Le Soleil
Avec la disparition de Momar-Coumba Diop, hier à Paris, la recherche en sciences sociales perd l’un de ses plus éminents représentants.
Décédé hier à Paris des suites d’une longue maladie, Momar Coumba Diop aura été, pendant près d’un quart de siècle, l’un des principaux animateurs de la recherche en sciences sociales au Sénégal et en Afrique. À travers un ouvrage collectif, paru aux éditions Karthala en 2023, sous le titre « Comprendre le Sénégal et l’Afrique aujourd’hui. Mélanges offerts à Momar Coumba Diop », sa « famille très étendue » (qui comprend plus de 200 universitaires de renom) lui avait rendu un hommage mérité de son vivant, à travers des témoignages et des contributions de grande qualité qui recoupent ou complètent ses travaux. Du « Sénégal sous Abdou Diouf », qu’il a co-édité en 1990 avec son ami, l’historien Mamadou Diouf, et qui l’a révélé au public, à l’ouvrage « Le Sénégal sous Abdoulaye Wade. Le Sopi à l’épreuve du pouvoir », publié en 2013, et qui constitue son dernier grand projet éditorial, aucun pan de notre histoire récente n’a été oublié par l’œuvre monumentale et collectivement menée de Momar-Coumba Diop, pour construire une documentation sérieuse et critique sur l’ensemble des champs et ressorts qui sont à l’œuvre dans la formation et l’évolution de l’État sénégalais et de ses rapports avec la société.

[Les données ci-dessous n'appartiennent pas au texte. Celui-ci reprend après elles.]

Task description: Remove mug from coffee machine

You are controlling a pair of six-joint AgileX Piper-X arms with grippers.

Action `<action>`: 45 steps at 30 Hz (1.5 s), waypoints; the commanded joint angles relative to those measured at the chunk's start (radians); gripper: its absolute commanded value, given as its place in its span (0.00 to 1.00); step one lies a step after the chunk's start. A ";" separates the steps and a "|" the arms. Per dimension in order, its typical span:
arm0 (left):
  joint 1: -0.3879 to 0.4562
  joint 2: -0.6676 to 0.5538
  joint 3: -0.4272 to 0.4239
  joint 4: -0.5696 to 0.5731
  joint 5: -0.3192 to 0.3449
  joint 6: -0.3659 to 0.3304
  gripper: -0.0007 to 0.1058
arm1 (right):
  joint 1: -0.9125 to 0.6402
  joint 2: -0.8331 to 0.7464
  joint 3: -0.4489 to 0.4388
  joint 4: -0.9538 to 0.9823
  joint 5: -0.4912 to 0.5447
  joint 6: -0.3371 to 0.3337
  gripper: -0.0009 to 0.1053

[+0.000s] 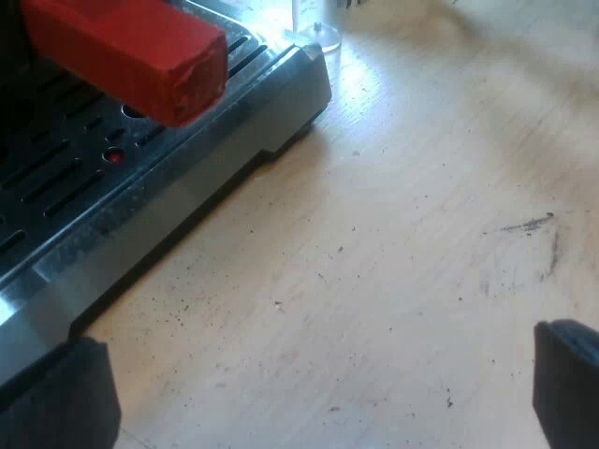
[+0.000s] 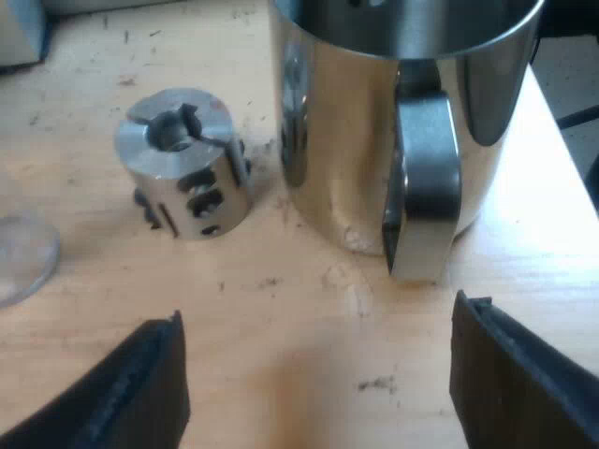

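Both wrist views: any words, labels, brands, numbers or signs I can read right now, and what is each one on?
No readable text in either view.
red handle end: plain, no lettering.
drip tray: bare metal and slots, one small red dot, no lettering.
mug: polished steel, only reflections.
slotted metal cylinder: no markings.

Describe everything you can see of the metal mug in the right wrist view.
The mug is polished, mirror-like metal, round-walled, with a flat strap handle facing the right gripper. It stands upright on the wooden table; what is inside cannot be told. A slotted metal cylinder sits close beside it, apart. The gripper's open fingers stop short of it; nothing grips it.
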 commanded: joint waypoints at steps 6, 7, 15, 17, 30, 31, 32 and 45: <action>-0.003 -0.001 -0.002 -0.020 -0.040 -0.008 0.86 | 0.000 -0.227 -0.013 0.282 -0.129 -0.004 0.59; -0.003 -0.001 -0.002 -0.029 -0.041 -0.008 0.86 | 0.000 -0.262 -0.025 0.329 -0.138 -0.004 0.59; -0.003 -0.001 -0.054 -0.028 -0.316 -0.008 0.87 | 0.000 -0.378 -0.185 0.627 -0.156 -0.004 0.59; -0.003 -0.001 -0.068 -0.029 -0.409 -0.008 0.88 | 0.013 -0.378 -0.220 0.646 -0.163 -0.004 0.59; 0.003 -0.001 -0.251 0.049 -0.389 -0.064 0.93 | 0.252 -0.330 -0.424 0.778 -0.123 -0.063 0.59; 0.003 -0.001 -0.265 0.049 -0.380 -0.097 0.93 | 0.256 -0.311 -0.450 0.786 -0.123 -0.063 0.59; 0.003 -0.001 -0.271 0.049 -0.379 -0.109 0.93 | 0.256 -0.300 -0.460 0.790 -0.123 -0.063 0.59; 0.306 0.020 -0.322 0.049 -0.196 -0.212 0.93 | 0.246 -0.062 -0.697 0.817 -0.120 0.005 0.59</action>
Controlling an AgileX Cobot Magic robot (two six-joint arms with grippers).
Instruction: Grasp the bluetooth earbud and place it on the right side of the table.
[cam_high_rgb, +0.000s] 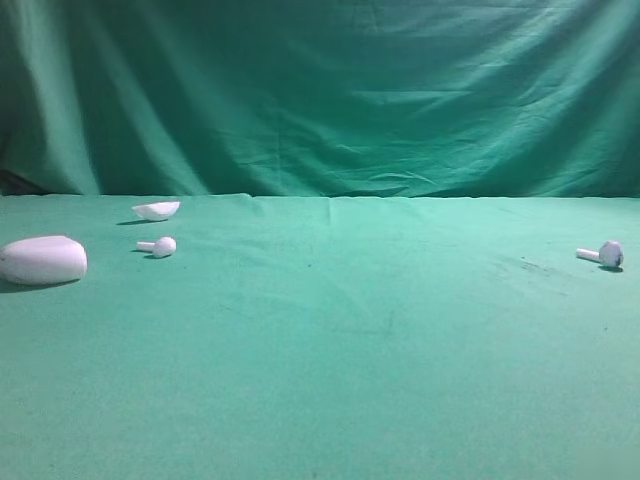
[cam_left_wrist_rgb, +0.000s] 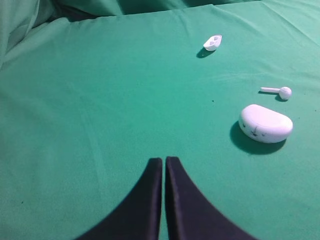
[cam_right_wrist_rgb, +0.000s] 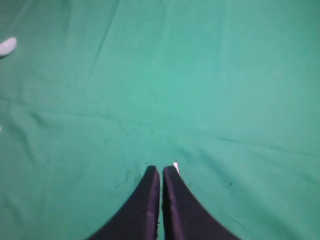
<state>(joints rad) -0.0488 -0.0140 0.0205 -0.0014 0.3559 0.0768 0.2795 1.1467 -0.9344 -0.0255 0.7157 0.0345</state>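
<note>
The bluetooth earbud (cam_high_rgb: 603, 254), white with a greyish head, lies on the green table (cam_high_rgb: 350, 340) at the far right, with nothing touching it. Neither gripper shows in the exterior view. My right gripper (cam_right_wrist_rgb: 161, 170) is shut above bare cloth. A tiny white tip (cam_right_wrist_rgb: 175, 166) peeks out beside its right finger; what it belongs to is hidden. My left gripper (cam_left_wrist_rgb: 163, 160) is shut and empty over bare cloth, with the case to its far right.
The white pebble-shaped case (cam_high_rgb: 42, 260) sits at the left edge, and it also shows in the left wrist view (cam_left_wrist_rgb: 265, 123). The plain twin earbud (cam_high_rgb: 158, 246) and a white shell piece (cam_high_rgb: 157, 210) lie behind the case. The green curtain (cam_high_rgb: 320, 90) hangs at the back.
</note>
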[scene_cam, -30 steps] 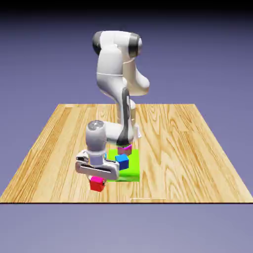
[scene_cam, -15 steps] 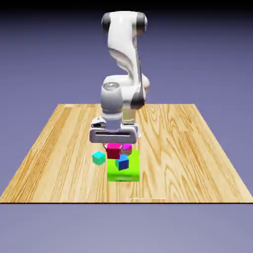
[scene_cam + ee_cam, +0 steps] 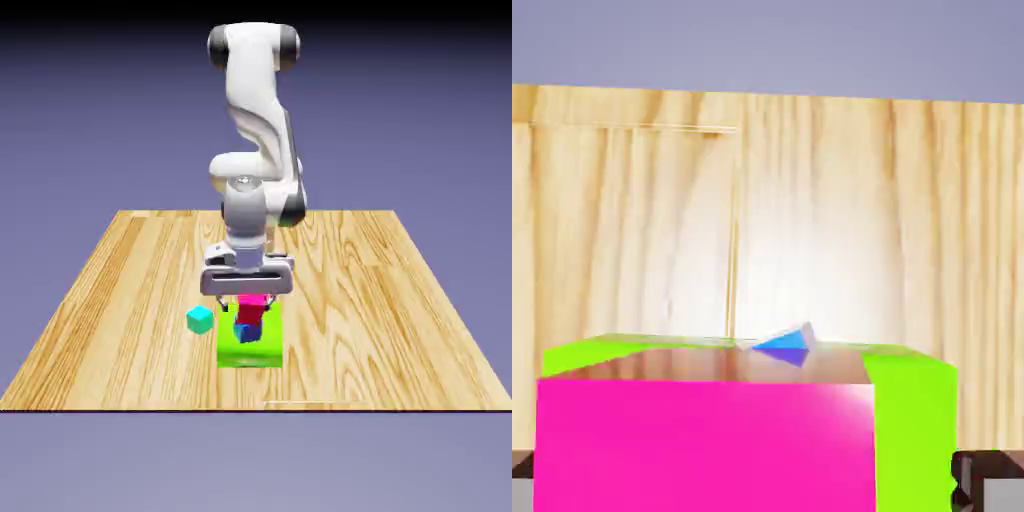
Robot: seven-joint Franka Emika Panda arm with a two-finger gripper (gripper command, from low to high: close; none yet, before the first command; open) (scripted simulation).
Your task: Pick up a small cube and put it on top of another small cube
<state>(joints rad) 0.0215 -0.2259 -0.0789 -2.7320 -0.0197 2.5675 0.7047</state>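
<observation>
Gripper [image 3: 249, 303] jaws are clamped on the small red cube [image 3: 250, 310], which hangs directly above, maybe touching, the small blue cube [image 3: 247, 332] on the green patch [image 3: 262, 352], so lifting and carrying look done; only lowering and release remain.

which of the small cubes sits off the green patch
The teal cube: it sits alone on the bare wood at the exterior view's left of the green patch. The red cube and blue cube are over the green.
</observation>
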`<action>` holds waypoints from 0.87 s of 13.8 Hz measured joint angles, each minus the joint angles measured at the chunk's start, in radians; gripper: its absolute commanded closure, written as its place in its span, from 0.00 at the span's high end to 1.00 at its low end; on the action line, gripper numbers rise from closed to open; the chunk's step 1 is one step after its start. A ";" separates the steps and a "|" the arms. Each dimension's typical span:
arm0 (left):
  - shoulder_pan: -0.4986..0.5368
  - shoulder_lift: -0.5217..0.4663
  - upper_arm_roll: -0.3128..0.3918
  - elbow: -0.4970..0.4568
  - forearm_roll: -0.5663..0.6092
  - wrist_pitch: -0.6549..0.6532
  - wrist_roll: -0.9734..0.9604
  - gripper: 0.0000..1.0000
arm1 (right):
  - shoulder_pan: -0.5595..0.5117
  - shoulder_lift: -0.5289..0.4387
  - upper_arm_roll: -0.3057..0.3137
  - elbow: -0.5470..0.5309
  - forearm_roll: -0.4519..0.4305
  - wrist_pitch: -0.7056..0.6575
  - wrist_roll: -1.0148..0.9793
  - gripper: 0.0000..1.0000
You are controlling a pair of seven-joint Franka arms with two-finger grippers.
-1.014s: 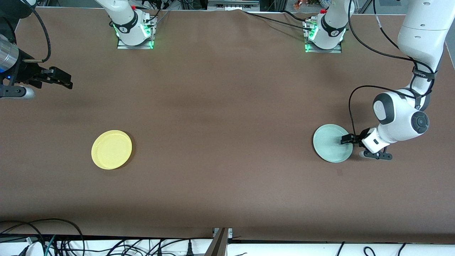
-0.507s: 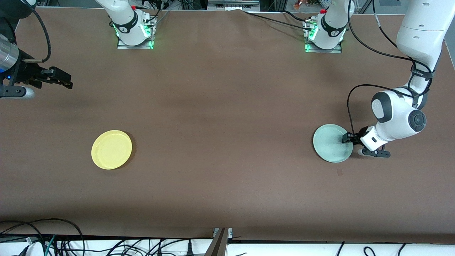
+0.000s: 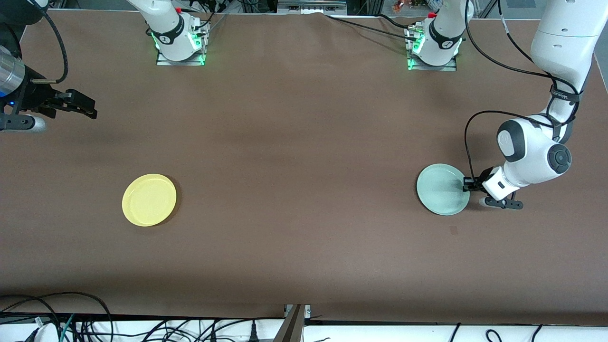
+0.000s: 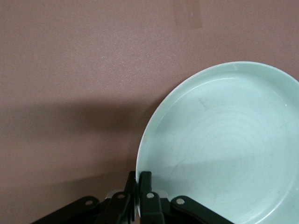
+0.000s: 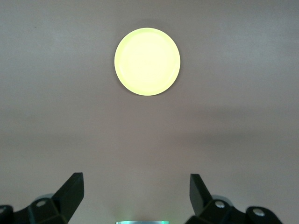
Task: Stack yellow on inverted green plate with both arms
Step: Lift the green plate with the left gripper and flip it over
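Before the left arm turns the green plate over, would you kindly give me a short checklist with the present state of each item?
1. Left pincer shut on the rim of the green plate: ok.
2. Green plate already inverted: not ok, its hollow side faces up.
3. Green plate lifted enough to flip: cannot tell.
4. Yellow plate lying untouched toward the right arm's end of the table: ok.
5. Right pincer open, waiting in the air away from both plates: ok.
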 measured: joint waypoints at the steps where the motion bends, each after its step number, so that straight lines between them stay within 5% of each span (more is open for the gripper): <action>1: 0.000 -0.001 -0.001 0.000 0.000 0.000 0.000 0.00 | 0.000 0.000 0.000 0.000 0.000 0.000 0.000 1.00; 9: -0.171 -0.038 -0.020 0.111 0.001 0.002 -0.041 0.00 | 0.000 0.000 0.000 0.000 0.000 0.000 0.000 1.00; 12: -0.254 -0.038 -0.024 0.185 0.145 0.005 -0.138 0.00 | 0.000 0.000 0.000 0.000 0.000 0.000 0.000 1.00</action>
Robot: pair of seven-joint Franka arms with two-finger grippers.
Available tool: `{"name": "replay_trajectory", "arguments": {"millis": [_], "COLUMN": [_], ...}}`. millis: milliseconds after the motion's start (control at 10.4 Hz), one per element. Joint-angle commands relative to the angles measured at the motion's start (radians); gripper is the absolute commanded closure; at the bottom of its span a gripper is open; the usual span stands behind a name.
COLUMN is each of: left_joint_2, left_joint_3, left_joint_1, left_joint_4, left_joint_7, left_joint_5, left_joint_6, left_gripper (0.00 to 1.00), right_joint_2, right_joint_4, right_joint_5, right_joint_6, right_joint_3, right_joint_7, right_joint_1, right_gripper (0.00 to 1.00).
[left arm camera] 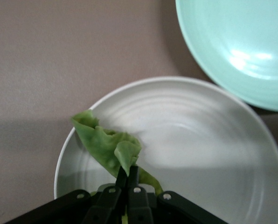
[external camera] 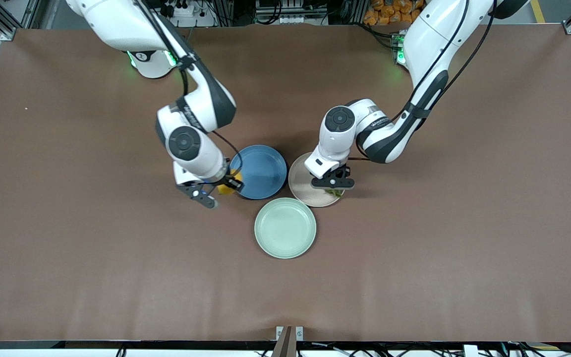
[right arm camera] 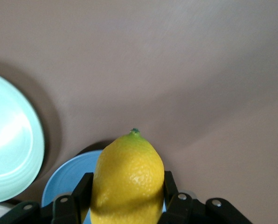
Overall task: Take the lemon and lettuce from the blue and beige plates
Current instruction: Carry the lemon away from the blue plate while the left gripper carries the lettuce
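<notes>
Right gripper point(external camera: 226, 187) clamped on lemon point(right arm camera: 127, 179), up in air over edge of blue plate point(external camera: 260, 171), on side toward right arm's end of table. Left gripper point(external camera: 334, 191) pinched tight on lettuce point(left arm camera: 108, 147), low over beige plate point(external camera: 310, 186), leaf partly on plate. Beige plate touched blue plate. Mint-green plate point(external camera: 285, 228) lay just beside blue plate, nearer front camera.

High front camera faces the robots; both close wrist views share the mint plate point(left arm camera: 237, 46).
</notes>
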Motion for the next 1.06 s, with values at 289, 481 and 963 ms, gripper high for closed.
{"name": "replay_trajectory", "arguments": {"millis": [289, 481, 963], "left_joint_2": [-0.22, -0.283, -0.358], "left_joint_3": [-0.015, -0.024, -0.024], "left_joint_1": [0.061, 0.127, 0.401], "left_joint_4": [0.024, 0.024, 0.013], "left_joint_7": [-0.005, 0.128, 0.749], "left_joint_5": [-0.003, -0.074, -0.193], "left_joint_6": [-0.194, -0.239, -0.409], "left_gripper": [1.0, 1.0, 1.0], "right_joint_2": [-0.059, -0.055, -0.019], "right_joint_4": [-0.024, -0.021, -0.018], "right_joint_5": [-0.089, -0.179, -0.193], "right_joint_6": [-0.069, -0.067, -0.004], "right_joint_3": [0.008, 0.01, 0.01], "right_joint_7": [-0.315, -0.428, -0.801], "right_joint_1": [-0.189, -0.252, -0.443], "right_gripper": [1.0, 1.0, 1.0]}}
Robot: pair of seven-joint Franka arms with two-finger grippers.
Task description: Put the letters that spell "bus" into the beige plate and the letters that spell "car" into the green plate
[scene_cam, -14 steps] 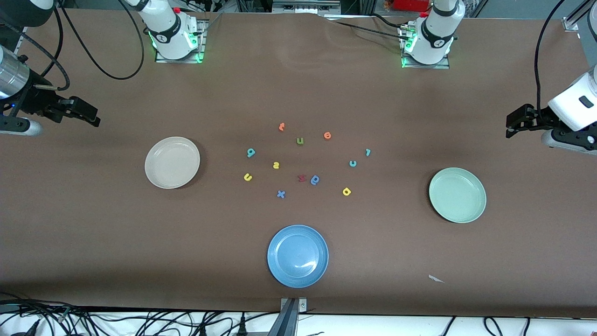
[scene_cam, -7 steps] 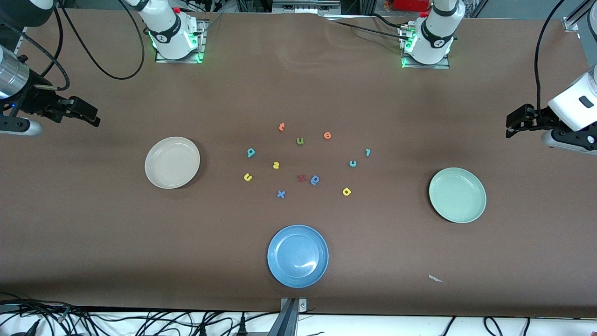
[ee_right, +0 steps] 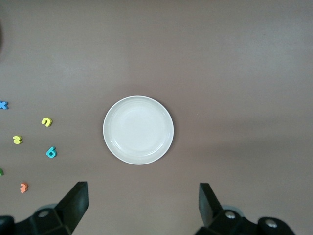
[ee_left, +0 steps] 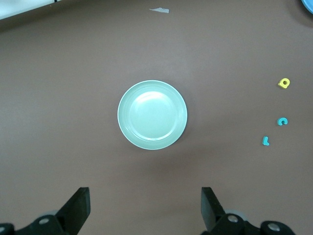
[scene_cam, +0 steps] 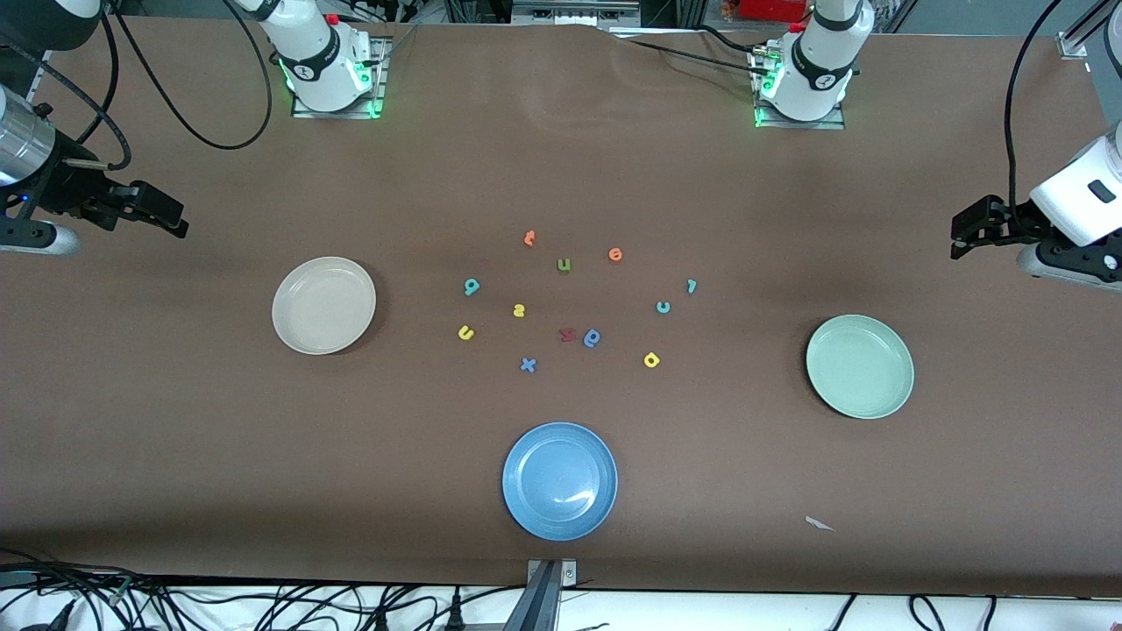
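Observation:
The beige plate (scene_cam: 324, 305) (ee_right: 138, 129) lies bare toward the right arm's end, the green plate (scene_cam: 860, 366) (ee_left: 152, 115) toward the left arm's end. Between them lie the teal b (scene_cam: 472, 286), yellow s (scene_cam: 519, 309) and yellow u (scene_cam: 465, 332), then the teal c (scene_cam: 663, 307), teal r (scene_cam: 692, 286) and yellow a (scene_cam: 651, 359). My right gripper (scene_cam: 175, 219) (ee_right: 143, 203) hangs open over bare table at its end. My left gripper (scene_cam: 957, 238) (ee_left: 145, 205) hangs open over bare table at the other end. Both arms wait.
A blue plate (scene_cam: 559, 480) sits near the front edge. Among the letters lie two orange ones (scene_cam: 529, 237) (scene_cam: 615, 254), an olive u (scene_cam: 564, 265), a red letter (scene_cam: 567, 334), a blue b-shape (scene_cam: 592, 337) and a blue x (scene_cam: 528, 365). A paper scrap (scene_cam: 820, 523) lies near the front.

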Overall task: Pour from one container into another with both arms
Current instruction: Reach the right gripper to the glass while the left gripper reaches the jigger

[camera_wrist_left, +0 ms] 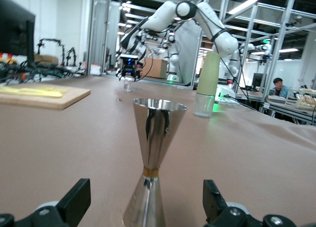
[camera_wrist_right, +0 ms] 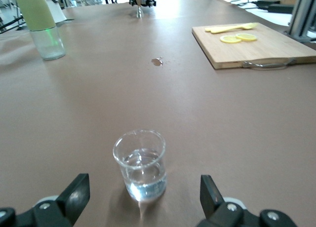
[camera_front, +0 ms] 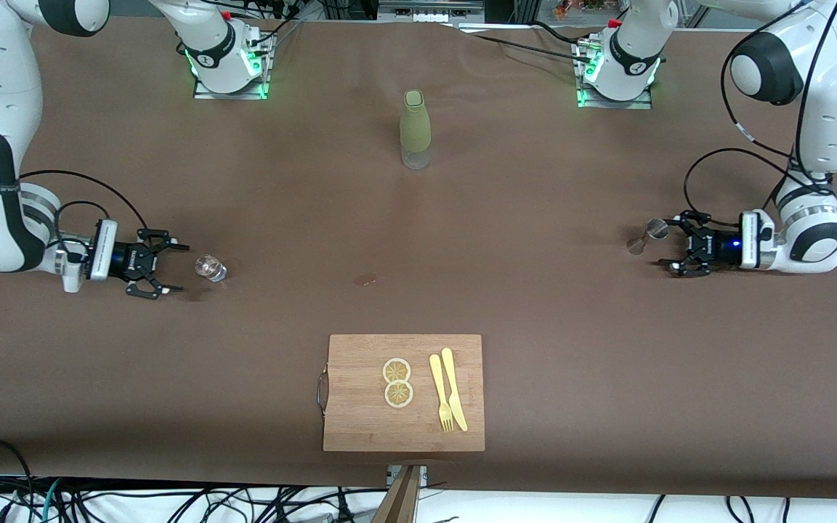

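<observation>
The glass [camera_front: 211, 268] stands upright on the counter [camera_front: 535, 290] toward the right arm's end, with a little clear liquid in it. The right gripper [camera_front: 160, 270] sits low at the glass's nine o'clock in the front view, close but not touching, its fingers [camera_wrist_right: 74, 195] spread wide apart and holding nothing.

The jigger [camera_front: 645, 237] stands upright toward the left arm's end of the counter. The left gripper [camera_front: 680, 243] is at its three o'clock in the front view, fingers [camera_wrist_left: 76, 200] released and wide, on either side of the jigger's lower cone without touching it.

A bottle [camera_front: 415, 129] stands mid-counter, at twelve o'clock from the cutting board [camera_front: 360, 407], which holds two lemon slices [camera_front: 397, 382], a fork [camera_front: 440, 392] and a knife [camera_front: 455, 388]. A small stain [camera_front: 366, 280] lies between bottle and board.
</observation>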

Après ses études à Dakar (lycée Blaise Diagne et Département de Philosophie de la Faculté des lettres et sciences humaines de l’Université de Dakar) et une thèse préparée et soutenue en France (Université Lyon II), Momar Coumba Diop a enseigné à l’Université de Dakar de 1981 à 1987 avant d’être affecté à l’Ifan avec le statut de chercheur, après des ennuis de santé qui l’éloigneront des amphis. Il s’est progressivement « réfugié dans l’écriture », aidé en cela par son fidèle ami Mamadou Diouf qu’il appelle affectueusement Modou.
L’un des grands mérites de Momar Coumba Diop réside dans ses capacités personnelles à « recevoir la pensée de ses collègues ». À travailler en équipe. Du fait de sa générosité, il a consacré bien plus de temps à mobiliser ses collègues, à lire et à évaluer les autres qu’à développer ses propres publications. Momar n’a jamais cherché la lumière, il s’est contenté d’irradier autour de lui engagement et générosité.
C’est pourquoi l’historien Boubacar Barry compare l’œuvre de M. C. Diop à « l’entreprise titanesque de l’encyclopédie de Diderot » tandis que pour David Morgant (ingénieur spécialiste du développement urbain) il y a du Tocqueville dans l’approche de Momar Coumba Diop qui consiste à « engager un corps-à-corps avec les problèmes vitaux de son époque, les vivre et les penser ». Si l’homme n’est pas prophète chez lui, car ne bénéficiant pas de la reconnaissance qu’il méritait de son vivant, il jouissait d’un immense respect au sein de la communauté des chercheurs.